I always wanted to be a teacher.

I felt like it was something I was called to do. So when I graduated high school, I went straight to working in a school. I worked with special needs children. Yes, they all had their difficulties. Yes, they all had their challenges. But it was such a rewarding position when something just clicked and they reached a milestone or one of their goals on their IEPs were mastered.

Each of those children held a special place in my heart.

Long story short, after attending college and then getting married, my husband Brandon and I decided that we wanted to start a family of our own. In May of 2012, we found out that we were expecting the start of that family.

As much as I wanted to be a teacher, I wanted to be a stay-at-home mom more.  Brandon and I went through the numbers and figured out that, though money would be very tight, we were blessed enough with the ability for me to stay home. I went back to work at the school until December. It was very hard to leave the schools, especially where I was at this point, because I had a wonderful position that was perfect for me. I was working in the school library and teaching technology classes. As hard as it was to leave, I was extremely excited to start this next chapter of my life.

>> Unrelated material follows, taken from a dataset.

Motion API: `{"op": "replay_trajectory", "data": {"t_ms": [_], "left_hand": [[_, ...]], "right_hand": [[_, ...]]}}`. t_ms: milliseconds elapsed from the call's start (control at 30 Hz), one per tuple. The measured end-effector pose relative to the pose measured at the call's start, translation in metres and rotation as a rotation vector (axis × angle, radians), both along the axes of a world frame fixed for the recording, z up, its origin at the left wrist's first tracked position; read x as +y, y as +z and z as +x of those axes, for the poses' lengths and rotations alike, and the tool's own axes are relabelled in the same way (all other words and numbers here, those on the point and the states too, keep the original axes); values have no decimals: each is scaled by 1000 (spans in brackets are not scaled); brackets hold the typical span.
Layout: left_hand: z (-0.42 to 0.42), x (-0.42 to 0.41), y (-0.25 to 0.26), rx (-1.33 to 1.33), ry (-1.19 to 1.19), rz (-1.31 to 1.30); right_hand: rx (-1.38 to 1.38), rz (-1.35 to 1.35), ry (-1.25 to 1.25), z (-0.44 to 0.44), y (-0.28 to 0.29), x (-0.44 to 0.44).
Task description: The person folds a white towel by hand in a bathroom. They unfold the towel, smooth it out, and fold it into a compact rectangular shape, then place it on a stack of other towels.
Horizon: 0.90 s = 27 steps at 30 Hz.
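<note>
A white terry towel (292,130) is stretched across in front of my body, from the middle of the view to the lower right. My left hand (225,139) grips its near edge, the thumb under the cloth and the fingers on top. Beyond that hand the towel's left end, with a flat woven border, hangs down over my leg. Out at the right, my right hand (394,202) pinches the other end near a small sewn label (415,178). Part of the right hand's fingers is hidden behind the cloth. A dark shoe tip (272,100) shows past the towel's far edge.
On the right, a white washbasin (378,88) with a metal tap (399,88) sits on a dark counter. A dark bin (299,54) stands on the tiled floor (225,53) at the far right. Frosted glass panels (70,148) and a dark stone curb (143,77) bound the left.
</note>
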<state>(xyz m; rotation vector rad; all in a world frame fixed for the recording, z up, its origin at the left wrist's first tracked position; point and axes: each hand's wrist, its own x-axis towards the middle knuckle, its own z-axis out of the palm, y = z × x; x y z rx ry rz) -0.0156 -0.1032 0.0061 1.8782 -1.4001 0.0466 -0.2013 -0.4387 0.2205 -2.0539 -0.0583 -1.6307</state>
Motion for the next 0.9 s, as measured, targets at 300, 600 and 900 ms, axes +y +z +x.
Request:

In February 2013 our little boy, Asher, was born. Little did we know at the time how much of a gift from God he really is.

He was always a good baby. Apart from the little stuff like hating car rides, struggling to nurse, and the occasional sleep regression he was a pretty easy-going, fun little guy. Around his first birthday we started to notice some things that were just different about him.

By around 14 months old, we started noticing that he knew his colors, shapes, and some letters. We shrugged it off thinking this was just normal. His brain is just a sponge, soaking up everything he hears and he just remembers it. By 16 months he knew all the letters, uppercase and lower case. By 18 months he started potty training and was fully daytime trained by 20 months. More and more things started happening and they seemed to be happening quite earlier than we expected.

It wasn’t until he started reading at 2.5 years old that the “g” word started entering our minds. Could he be? 

We haven’t had him officially tested yet since he is only 4, but there is no doubt in our minds that he is gifted. After trying preschool for a year, he was bored. We decided to homeschool him. Now, at 4, he is entering 1st grade curriculum with the possibility of moving up to 2nd grade math within a few months.

Life with a gifted child is…all kinds of things. It’s fun. It’s amazing. It’s a blessing. It’s also challenging. It’s exhausting. It’s not all a walk in the park.

This blog will discuss what it’s like raising a gifted child. I will talk about all the things listed above and why it is all of those things. I will discuss some challenges. I will write about some fun things we get to do. Most of all though, I hope to educate the general public about gifted children and the many qualities of them and to help others understand them better.

I mentioned that I always wanted to be a teacher and that special needs children had a special place in my heart. Never would I have imagined that I would have my own special needs child and I would get to be his teacher too.

God, I hear you…and I get it. You were preparing me for this ride for my entire life! Thank you for giving me the gift of a gifted child!